- [What the task requires] Since only part of the material below is wanted, output exactly the lines from the one with "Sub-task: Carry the" up to and including the one with "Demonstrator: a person".

- [Information supplied]
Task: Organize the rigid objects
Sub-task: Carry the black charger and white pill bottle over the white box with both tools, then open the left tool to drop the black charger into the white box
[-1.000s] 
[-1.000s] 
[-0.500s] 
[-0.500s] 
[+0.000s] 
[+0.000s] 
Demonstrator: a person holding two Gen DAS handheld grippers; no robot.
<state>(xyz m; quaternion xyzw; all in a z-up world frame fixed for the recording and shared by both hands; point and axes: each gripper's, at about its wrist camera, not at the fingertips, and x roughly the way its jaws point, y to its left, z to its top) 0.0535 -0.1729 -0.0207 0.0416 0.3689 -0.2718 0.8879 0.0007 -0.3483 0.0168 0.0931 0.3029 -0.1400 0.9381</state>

- [Result of this exercise]
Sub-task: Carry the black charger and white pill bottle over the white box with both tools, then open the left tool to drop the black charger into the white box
[-1.000s] 
[-1.000s] 
[-0.500s] 
[-0.500s] 
[+0.000s] 
[+0.000s] 
Demonstrator: a person holding two Gen DAS handheld grippers; no robot.

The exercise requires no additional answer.